Wenn Schubladen denken könnten und einen Kehlkopf besäßen, was würden sie uns wohl erzählen? Von Liebesbriefen aus der Schulzeit, die mit den Multiple Choice Kästchen zum Ankreuzen? Sprich: Willst du mit mir gehen, “ja”, “nein” und der legendären Zeile für “wieso nicht”? Vielleicht aber auch von verstaubten Plastikblumen aus der Jahrmarkt-Schießbude? Geschossen von den mehr oder weniger begabten Liebesbriefschreibern … später vom eifrigen Nachwuchs für die liebe Mama. Wie schön!
Es könnte aber auch Ödes ans Licht kommen. Uralte Steuerbescheide, Versicherungsunterlagen, Rechnungen (die können allerdings auch manchmal zu Tränen rühren …) oder stimulierend Aufregendes, wie hübsche, duftige Seidenunterwäsche beziehungsweise sündige Lack- und Lederdessus. Andererseits auch liebestötend kratzige Monsterbuchsen, am Ende noch bremsspurstinkig – igitt! Soll ja Leute geben, die auf so etwas abfahren. Sogar astronomische Summen dafür bezahlen! Übel? Nun, schlimmer geht immer!

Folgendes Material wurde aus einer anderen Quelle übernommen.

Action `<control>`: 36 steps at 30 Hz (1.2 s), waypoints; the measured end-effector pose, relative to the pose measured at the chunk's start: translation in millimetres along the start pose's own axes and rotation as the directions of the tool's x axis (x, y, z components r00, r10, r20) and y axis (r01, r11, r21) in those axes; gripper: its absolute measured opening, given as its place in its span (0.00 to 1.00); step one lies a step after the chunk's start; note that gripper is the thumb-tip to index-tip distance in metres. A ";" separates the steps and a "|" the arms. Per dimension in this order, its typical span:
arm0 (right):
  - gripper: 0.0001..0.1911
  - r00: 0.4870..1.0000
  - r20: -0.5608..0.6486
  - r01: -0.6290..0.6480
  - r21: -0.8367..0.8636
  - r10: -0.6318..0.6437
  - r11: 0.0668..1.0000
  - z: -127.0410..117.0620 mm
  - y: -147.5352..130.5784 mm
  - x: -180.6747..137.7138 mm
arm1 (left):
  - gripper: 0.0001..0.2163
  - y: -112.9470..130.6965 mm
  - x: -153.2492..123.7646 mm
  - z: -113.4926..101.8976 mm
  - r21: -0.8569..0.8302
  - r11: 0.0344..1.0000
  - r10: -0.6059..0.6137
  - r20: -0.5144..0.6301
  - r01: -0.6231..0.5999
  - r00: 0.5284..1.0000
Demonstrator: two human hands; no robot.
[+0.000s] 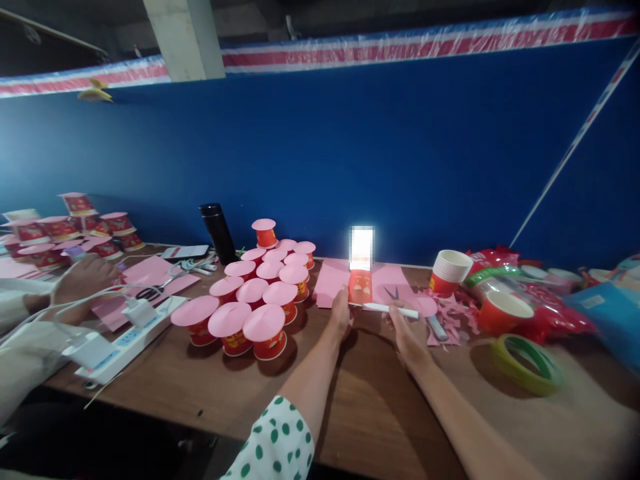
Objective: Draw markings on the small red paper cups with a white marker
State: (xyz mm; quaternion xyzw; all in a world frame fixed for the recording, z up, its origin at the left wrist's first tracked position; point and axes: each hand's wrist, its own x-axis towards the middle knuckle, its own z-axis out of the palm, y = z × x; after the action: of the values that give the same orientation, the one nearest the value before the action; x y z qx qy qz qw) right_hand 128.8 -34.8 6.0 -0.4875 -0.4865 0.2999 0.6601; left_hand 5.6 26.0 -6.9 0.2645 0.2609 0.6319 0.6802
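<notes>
My left hand [341, 312] is closed around the lower left edge of what looks like a phone [361, 287]; its upper part is bright and blurred, its lower part orange-red. Between the fingers of my right hand [405, 333] is a white pen [387, 309], lying sideways with its narrow end toward the phone. Beneath both hands, pink paper sheets [330, 283] lie against the blue partition. Dark scissor blades [393, 293] rest on the paper just beyond my right fingers. Pink paper scraps [455, 313] and a small grey tool [437, 329] lie right of that hand.
Red paper cups topped with pink discs [264, 325] stand grouped at left, near a black bottle [219, 233]. A white power strip [133, 340] and a co-worker's hand [85, 283] are farther left. At right are stacked cups [453, 267], a tape roll [527, 363] and red plastic packaging [550, 310].
</notes>
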 end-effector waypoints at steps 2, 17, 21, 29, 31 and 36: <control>0.17 1.000 0.009 -0.004 0.011 0.004 1.000 0.7 -0.6 -0.2 | 0.17 2.1 -2.1 2.8 0.000 1.000 -0.002 -0.007 0.002 1.000; 0.15 0.993 -0.090 -0.060 0.118 0.071 0.991 3.1 -13.3 0.9 | 0.16 3.0 -2.9 2.3 -0.019 1.000 -0.016 0.000 0.016 1.000; 0.15 0.991 -0.100 -0.074 0.121 0.087 0.990 3.5 -13.1 1.6 | 0.16 3.5 -2.7 2.1 -0.020 0.999 -0.027 0.003 0.027 1.000; 0.16 0.997 -0.063 -0.049 0.049 0.052 0.998 2.9 -12.1 -0.1 | 0.15 4.6 -4.8 5.0 -0.032 0.999 -0.019 0.007 0.019 1.000; 0.17 0.996 -0.078 -0.039 0.054 0.043 0.998 2.4 -11.3 0.2 | 0.16 3.9 -3.8 3.5 -0.029 0.999 -0.027 -0.004 0.027 1.000; 0.19 0.996 -0.074 -0.043 0.064 0.047 0.997 2.3 -9.9 1.7 | 0.17 3.1 -2.8 1.5 -0.032 0.999 -0.023 0.024 0.024 0.999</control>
State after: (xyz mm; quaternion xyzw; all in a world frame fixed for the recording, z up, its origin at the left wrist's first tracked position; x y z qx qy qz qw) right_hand 126.6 -36.0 16.0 -0.4885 -0.4404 0.3111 0.6860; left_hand 4.2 23.4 -3.7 0.2577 0.2458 0.6250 0.6946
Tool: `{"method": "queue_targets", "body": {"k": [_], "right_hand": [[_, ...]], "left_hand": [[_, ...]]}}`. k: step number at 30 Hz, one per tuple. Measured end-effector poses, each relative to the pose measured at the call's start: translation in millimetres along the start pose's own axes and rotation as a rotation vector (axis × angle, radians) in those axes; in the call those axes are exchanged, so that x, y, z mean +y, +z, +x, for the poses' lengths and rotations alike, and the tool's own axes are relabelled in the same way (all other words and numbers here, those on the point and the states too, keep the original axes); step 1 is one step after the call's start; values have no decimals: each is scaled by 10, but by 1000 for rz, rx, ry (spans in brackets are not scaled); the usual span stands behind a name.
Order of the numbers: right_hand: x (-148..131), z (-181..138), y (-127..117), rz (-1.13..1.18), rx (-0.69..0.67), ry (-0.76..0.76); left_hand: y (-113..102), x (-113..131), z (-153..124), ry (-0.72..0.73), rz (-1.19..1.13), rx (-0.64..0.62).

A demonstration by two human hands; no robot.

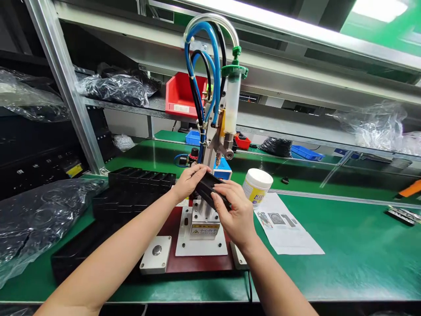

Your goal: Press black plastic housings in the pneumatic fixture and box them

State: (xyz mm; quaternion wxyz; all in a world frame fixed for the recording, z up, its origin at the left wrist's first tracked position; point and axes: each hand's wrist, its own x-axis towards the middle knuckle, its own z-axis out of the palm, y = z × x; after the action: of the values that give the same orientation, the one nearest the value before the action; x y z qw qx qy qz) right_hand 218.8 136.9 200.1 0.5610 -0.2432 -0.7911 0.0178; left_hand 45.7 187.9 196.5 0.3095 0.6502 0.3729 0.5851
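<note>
Between my two hands a black elongated part, which looks like plastic, [208,186] is held up and tilted in front of a bench-top dispensing machine. My left hand [190,181] grips its upper left end with thumb and fingers. At the lower right end, my right hand [235,206] pinches it, thumb on the near side. The machine's nozzle [218,160] points down just above the part; I cannot tell whether they touch. Above the nozzle stands a clear syringe barrel [233,101] with a green cap. The machine's white base plate [201,248] lies below my hands.
Black trays [131,197] are stacked at left beside a plastic bag [42,219]. A white button box [155,254] sits at front left. To the right are a white tub [258,184] and a printed sheet [289,237]. A shelf holds a red bin [180,94].
</note>
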Motion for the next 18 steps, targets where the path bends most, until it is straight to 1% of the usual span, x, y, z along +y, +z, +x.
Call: {"method": "queue_targets", "body": {"k": [2, 4, 9, 11, 15, 18], "right_hand": [[-24, -17, 22, -19, 10, -24], [-40, -30, 36, -34, 20, -32], [-23, -42, 90, -59, 93, -48], [-15, -43, 125, -64, 136, -32], [-12, -52, 193, -72, 188, 2], [-11, -66, 224, -67, 209, 18]], "left_hand": [[16, -28, -18, -44, -84, -1], [41, -47, -29, -57, -135, 16], [86, -64, 1, -8, -111, 83], [81, -59, 17, -25, -98, 74], [58, -48, 25, -81, -89, 19], [59, -48, 15, -73, -64, 16]]}}
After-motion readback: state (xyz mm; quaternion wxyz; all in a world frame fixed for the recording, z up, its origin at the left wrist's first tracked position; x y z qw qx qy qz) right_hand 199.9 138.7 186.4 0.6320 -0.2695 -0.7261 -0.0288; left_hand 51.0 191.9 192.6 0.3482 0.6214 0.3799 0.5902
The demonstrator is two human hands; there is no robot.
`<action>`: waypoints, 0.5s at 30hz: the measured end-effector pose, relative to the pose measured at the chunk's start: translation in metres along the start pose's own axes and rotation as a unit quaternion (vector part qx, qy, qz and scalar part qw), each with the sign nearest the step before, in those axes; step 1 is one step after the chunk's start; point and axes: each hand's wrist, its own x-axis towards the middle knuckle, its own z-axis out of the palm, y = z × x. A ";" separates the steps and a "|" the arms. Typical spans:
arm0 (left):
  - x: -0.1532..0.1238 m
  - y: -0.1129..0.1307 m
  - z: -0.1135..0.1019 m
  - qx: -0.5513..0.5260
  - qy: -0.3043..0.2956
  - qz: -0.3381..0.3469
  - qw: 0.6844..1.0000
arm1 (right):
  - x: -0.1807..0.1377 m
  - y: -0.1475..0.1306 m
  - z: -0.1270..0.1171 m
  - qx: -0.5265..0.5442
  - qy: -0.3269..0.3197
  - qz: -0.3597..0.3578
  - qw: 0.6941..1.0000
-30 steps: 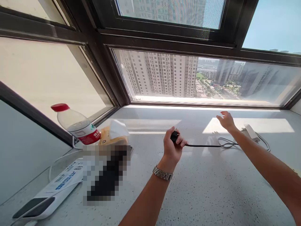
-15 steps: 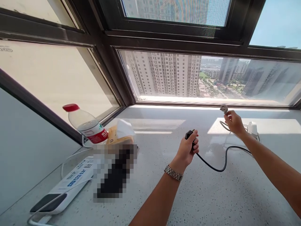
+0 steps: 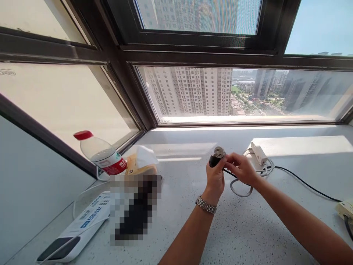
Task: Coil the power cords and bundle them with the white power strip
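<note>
My left hand, with a metal watch on the wrist, grips a black connector at the end of a black cable. My right hand holds a white plug right against that connector, above the speckled sill. The two hands touch at the middle of the view. A white cable loops down from the plug and back to a white adapter lying just behind my right hand.
At the left stand a red-capped water bottle, a tissue pack, a blurred dark object and a white box. A beige socket block lies at the right edge. Dark window frames enclose the sill.
My right hand picked up the white plug at the far right and carried it left to the black connector. My left hand stayed shut on the connector and rose slightly.
</note>
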 end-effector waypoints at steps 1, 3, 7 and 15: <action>0.001 0.001 0.000 -0.004 0.005 0.009 1.000 | 0.000 0.001 -0.002 0.018 -0.003 -0.004 1.000; 0.000 0.007 0.003 -0.008 0.001 0.022 1.000 | -0.001 0.004 -0.009 0.041 -0.015 0.000 0.999; -0.005 0.035 0.011 -0.027 -0.061 0.046 0.997 | -0.010 0.013 -0.029 -0.008 -0.165 0.127 0.978; -0.012 0.144 0.002 -0.153 -0.018 0.163 0.974 | -0.047 0.037 -0.093 -0.260 -0.248 0.198 0.912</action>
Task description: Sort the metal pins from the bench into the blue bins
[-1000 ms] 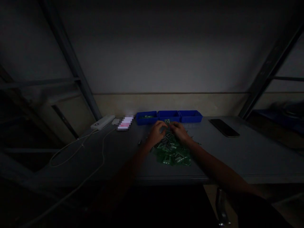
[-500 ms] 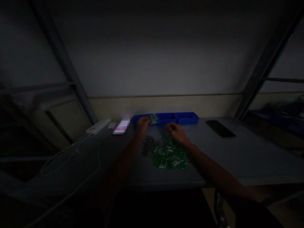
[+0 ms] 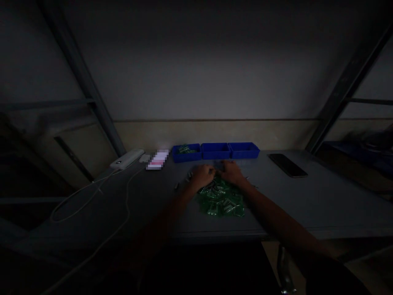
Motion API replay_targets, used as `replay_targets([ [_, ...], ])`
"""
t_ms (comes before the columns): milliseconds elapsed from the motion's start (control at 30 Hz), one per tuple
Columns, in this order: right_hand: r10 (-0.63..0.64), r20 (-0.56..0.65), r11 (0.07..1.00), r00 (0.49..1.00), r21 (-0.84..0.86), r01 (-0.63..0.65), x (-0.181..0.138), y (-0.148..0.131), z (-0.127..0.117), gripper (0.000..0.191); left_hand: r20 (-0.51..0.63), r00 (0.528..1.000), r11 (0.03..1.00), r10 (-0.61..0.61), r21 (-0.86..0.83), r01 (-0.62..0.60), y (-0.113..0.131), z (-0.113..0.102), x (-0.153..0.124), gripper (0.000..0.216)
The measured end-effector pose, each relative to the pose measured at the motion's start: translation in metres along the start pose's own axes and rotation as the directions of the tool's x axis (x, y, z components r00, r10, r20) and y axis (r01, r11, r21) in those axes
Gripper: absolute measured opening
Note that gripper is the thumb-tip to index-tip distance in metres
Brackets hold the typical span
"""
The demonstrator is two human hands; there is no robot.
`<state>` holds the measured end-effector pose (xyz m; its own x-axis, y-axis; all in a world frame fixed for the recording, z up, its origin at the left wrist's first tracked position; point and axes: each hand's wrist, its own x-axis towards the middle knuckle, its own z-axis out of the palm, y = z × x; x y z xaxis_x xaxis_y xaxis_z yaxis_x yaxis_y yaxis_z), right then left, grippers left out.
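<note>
My left hand [image 3: 204, 176] is at the far side of a heap on the table, its fingers curled together; what they hold, if anything, is too dark to make out. Close beside it, my right hand [image 3: 232, 172] also has bent fingers over the heap's far edge, with their contents hidden. Green-tinted clear packets [image 3: 221, 205] with small metallic cylinders inside make up the near part of the heap. Loose small metal cylinders [image 3: 189, 175] lie left of it, partly covered by my left hand. Similar green packets [image 3: 185, 149] lie in the left blue bin [image 3: 187, 157].
Two more blue bins, the middle bin [image 3: 215, 155] and right bin [image 3: 245, 154], stand in the row by the wall. A dark phone [image 3: 287, 165] lies right. At left are a lit phone [image 3: 158, 159], a white power bank [image 3: 127, 158] and a trailing white cable [image 3: 128, 200].
My left hand has left the left bin, where it held a green packet, and come down right to the heap; that packet is out of its fingers. My right hand has shifted slightly nearer.
</note>
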<state>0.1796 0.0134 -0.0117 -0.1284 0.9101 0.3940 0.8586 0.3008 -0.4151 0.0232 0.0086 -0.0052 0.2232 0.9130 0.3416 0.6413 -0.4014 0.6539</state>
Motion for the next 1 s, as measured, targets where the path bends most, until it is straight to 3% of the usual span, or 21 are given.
replay_targets([
  [133,-0.023,-0.001,1.0,1.0,0.009,0.023,0.002,-0.002,0.006,0.042,0.046,0.998,0.999,-0.031,-0.03,0.032,0.004,-0.004,-0.005,0.008],
  [267,0.04,-0.098,0.973,0.994,0.229,-0.017,0.004,-0.005,0.004,0.043,0.037,0.999,0.998,-0.021,-0.053,0.023,0.008,-0.013,-0.009,0.013],
  [367,0.032,-0.218,0.936,0.975,0.348,0.047,0.002,-0.012,-0.002,0.037,-0.015,0.998,0.982,-0.065,-0.181,0.061,0.01,-0.016,-0.007,0.028],
  [467,-0.091,-0.302,0.916,0.949,0.348,0.199,-0.003,-0.023,-0.008,0.022,0.007,0.975,0.873,-0.22,-0.444,0.2,0.009,-0.018,-0.002,0.044],
  [567,-0.242,-0.299,0.892,0.923,0.305,0.333,-0.01,-0.033,-0.012,0.019,0.126,0.937,0.686,-0.327,-0.65,0.327,0.006,-0.021,0.002,0.043],
  [633,-0.303,-0.294,0.881,0.907,0.278,0.384,-0.013,-0.037,-0.014,0.02,0.168,0.928,0.598,-0.332,-0.723,0.345,0.004,-0.024,0.003,0.031],
  [700,-0.323,-0.288,0.881,0.902,0.257,0.398,-0.015,-0.039,-0.015,0.019,0.14,0.941,0.571,-0.308,-0.764,0.301,0.003,-0.027,0.002,0.022],
  [767,-0.296,-0.286,0.896,0.911,0.248,0.368,-0.015,-0.04,-0.016,0.017,0.054,0.963,0.61,-0.263,-0.764,0.209,0.003,-0.03,0.002,0.019],
  [867,-0.14,-0.266,0.909,0.954,0.348,0.231,-0.013,-0.039,-0.016,0.013,-0.109,0.985,0.761,-0.133,-0.648,0.031,0.006,-0.032,-0.001,0.017],
  [1000,0.086,-0.046,0.759,0.995,0.65,-0.035,-0.008,-0.035,-0.016,0.039,-0.181,0.97,0.941,0.163,-0.266,-0.208,0.013,-0.031,-0.01,0.017],
])
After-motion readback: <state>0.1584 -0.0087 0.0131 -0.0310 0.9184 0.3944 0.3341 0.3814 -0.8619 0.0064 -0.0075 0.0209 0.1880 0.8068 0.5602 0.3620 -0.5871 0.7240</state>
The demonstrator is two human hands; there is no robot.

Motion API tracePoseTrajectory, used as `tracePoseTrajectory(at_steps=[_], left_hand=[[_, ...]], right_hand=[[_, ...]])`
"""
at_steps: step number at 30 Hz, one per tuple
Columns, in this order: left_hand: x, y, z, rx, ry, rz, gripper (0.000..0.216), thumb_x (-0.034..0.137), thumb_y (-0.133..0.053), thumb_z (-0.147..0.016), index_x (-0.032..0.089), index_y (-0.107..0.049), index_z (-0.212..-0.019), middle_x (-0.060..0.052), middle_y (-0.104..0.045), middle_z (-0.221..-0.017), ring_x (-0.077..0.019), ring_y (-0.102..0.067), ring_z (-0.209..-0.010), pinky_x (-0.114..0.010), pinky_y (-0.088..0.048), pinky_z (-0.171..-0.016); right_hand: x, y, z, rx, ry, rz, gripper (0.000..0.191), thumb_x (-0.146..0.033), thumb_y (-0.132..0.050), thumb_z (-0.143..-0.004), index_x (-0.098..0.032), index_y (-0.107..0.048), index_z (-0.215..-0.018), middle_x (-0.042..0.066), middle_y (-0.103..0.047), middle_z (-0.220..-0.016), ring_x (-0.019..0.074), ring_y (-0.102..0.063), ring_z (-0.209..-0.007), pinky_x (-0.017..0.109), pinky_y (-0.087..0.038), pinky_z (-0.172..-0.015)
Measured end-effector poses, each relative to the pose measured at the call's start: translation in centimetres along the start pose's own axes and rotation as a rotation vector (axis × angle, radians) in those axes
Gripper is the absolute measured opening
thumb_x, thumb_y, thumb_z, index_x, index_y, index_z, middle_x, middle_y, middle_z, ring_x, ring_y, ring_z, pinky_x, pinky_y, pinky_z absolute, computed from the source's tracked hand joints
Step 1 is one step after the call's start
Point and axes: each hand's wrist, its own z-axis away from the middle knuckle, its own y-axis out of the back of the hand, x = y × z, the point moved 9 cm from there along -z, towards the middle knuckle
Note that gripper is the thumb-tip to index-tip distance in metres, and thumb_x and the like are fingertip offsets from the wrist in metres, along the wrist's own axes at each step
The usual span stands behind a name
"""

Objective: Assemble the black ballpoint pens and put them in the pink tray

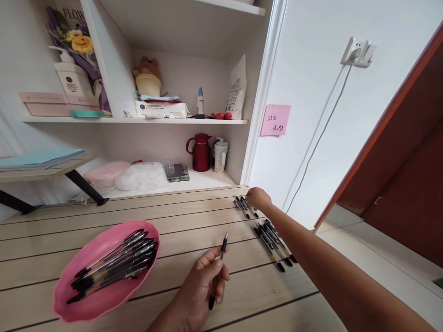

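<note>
My left hand is closed around an uncapped black pen, its metal tip pointing up and away. At the far edge of the table, my right hand is curled beside a small group of black-and-clear pen caps; its fingertips are hidden, so what it holds does not show. Nearer me, partly under my right forearm, several pens lie side by side with their tips facing away. On the left, a pink scalloped tray holds a heap of black pens.
A white shelf rises behind the wood-slat table. Its lower bay holds a red jug, a pale cup and a plastic bag. A small raised stand is at the left. A pink note and a cable are on the wall.
</note>
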Motion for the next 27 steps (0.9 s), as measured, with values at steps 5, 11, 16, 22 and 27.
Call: tracePoseTrajectory(at_steps=[5, 11, 16, 22, 27], left_hand=[[0.2, -0.1, 0.2, 0.015, -0.017, 0.039, 0.04, 0.028, -0.063, -0.069, 0.021, -0.053, -0.107, 0.003, -0.052, -0.064, -0.0055, -0.043, -0.046, -0.018, -0.028, -0.041], [0.8, 0.0, 0.4, 0.013, -0.061, 0.059, 0.03, 0.025, -0.059, -0.071, 0.021, -0.052, -0.1, 0.003, -0.052, -0.071, -0.0047, -0.044, -0.047, -0.017, -0.029, -0.04], [0.9, 0.2, 0.3, 0.026, -0.063, 0.057, 0.029, 0.025, -0.059, -0.07, 0.02, -0.053, -0.097, 0.003, -0.052, -0.07, -0.0037, -0.042, -0.044, -0.017, -0.026, -0.038], [1.1, 0.4, 0.3, 0.059, -0.077, 0.026, 0.026, 0.031, -0.058, -0.073, 0.02, -0.053, -0.097, 0.003, -0.05, -0.067, -0.0029, -0.038, -0.041, -0.017, -0.02, -0.036], [1.5, 0.1, 0.5, 0.055, -0.119, 0.003, 0.024, 0.033, -0.056, -0.075, 0.02, -0.053, -0.096, 0.004, -0.049, -0.067, -0.0028, -0.037, -0.042, -0.017, -0.021, -0.037]], right_hand=[[-0.2, -0.3, 1.8, -0.014, 0.014, -0.001, 0.016, -0.02, -0.051, -0.071, -0.018, -0.066, -0.077, 0.01, -0.066, -0.091, 0.0209, -0.06, -0.081, 0.025, -0.04, -0.06], [0.3, 0.0, 3.3, -0.012, -0.003, -0.006, 0.017, -0.021, -0.05, -0.072, -0.018, -0.065, -0.078, 0.011, -0.065, -0.091, 0.0224, -0.059, -0.084, 0.027, -0.04, -0.063], [1.4, 0.6, 3.8, -0.019, -0.021, -0.062, 0.015, -0.02, -0.05, -0.071, -0.016, -0.064, -0.077, 0.013, -0.064, -0.091, 0.0256, -0.057, -0.088, 0.03, -0.04, -0.065], [-1.6, -1.0, 7.0, -0.182, 0.077, -0.296, 0.022, -0.034, -0.052, -0.074, -0.015, -0.063, -0.071, 0.01, -0.066, -0.078, 0.0184, -0.06, -0.07, 0.025, -0.039, -0.057], [-7.9, -3.4, 14.2, -0.531, 0.192, -1.13, 0.044, -0.058, -0.044, -0.075, -0.016, -0.059, -0.076, 0.004, -0.064, -0.072, 0.011, -0.056, -0.061, 0.02, -0.038, -0.052]])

Zum Beispiel in der Hektik versteckte und anschließend in Vergessenheit geratene gebrauchte Kondome. Ob knatschig frisch oder in der knusprigen Trockenversion, die glückliche Finderfreude beim Aufräumen ist höchstwahrscheinlich kaum zu übertreffen! Vor allem, wenn es sich dabei um eine fremde Umzugsfirma handelt. Das übliche “brauchen Sie das noch?”, würde der Servicekraft sicher im Halse stecken bleiben. In Hotels sollen solche Funde gang und gäbe sein. Das Personal besitzt meine vollste Anteilnahme! Ich könnte das ja nicht. Alles ist eben möglich, da Schubladen adressatabhängig sind.
Doch es gibt noch eine andere Schubladen-Kategorie. Ganz genau! Die mentale! Vielleicht denkt ihr nun: ‚Na und? Da finden sich wenigstens keine ekligen, mumifizierten …‘ okay, lassen wir das Thema. Aber hey, auch die Inhalte der mentalen Schubladen haben es in sich!Nach meiner Schneiderlehre wollte ich Bekleidungsingenieurin werden. In Mönchengladbach gab es ein entsprechendes Studium. Meine Motivation ging blitzartig den Bach runter, als mir ein geschniegelter, gertenschlanker Kommilitone in der Mensa auf den Teller blickte und sagte: “Du solltest nur Rohgemüse essen. Wie willst du bei Lagerfeld oder Y. S. Laurent einen Job bekommen, wenn du figurmäßig so gar nicht ins Bild passt?“ Verdammt, ich mampfe nunmal gern (kein Wunder, dass ich einen Koch ehelichte).
Die Oberflächlichkeit dieses Kosmos ließ mich bald in den sozialen Fachbereich nach Darmstadt wechseln. Sozusagen eine “Schubladenflucht!” Ich dachte, Äußerlichkeiten seien hier egal, es ginge um Inhalte, um die Menschlichkeit, darum, zu helfen! Nichtsdestotrotz kleidete ich mich gern schick, weshalb sich ein Mitstudent, dem ich gerade einen Kaffee spendierte, bemüßigt fühlte, zu sagen: “Weißt du was? Wer so daherkommt, kann ja nicht sozial sein.” WUMS – da war sie wieder, die vermaledeite Schublade!
Fazit: Flucht ist zwecklos! Die Dinger lauern überall!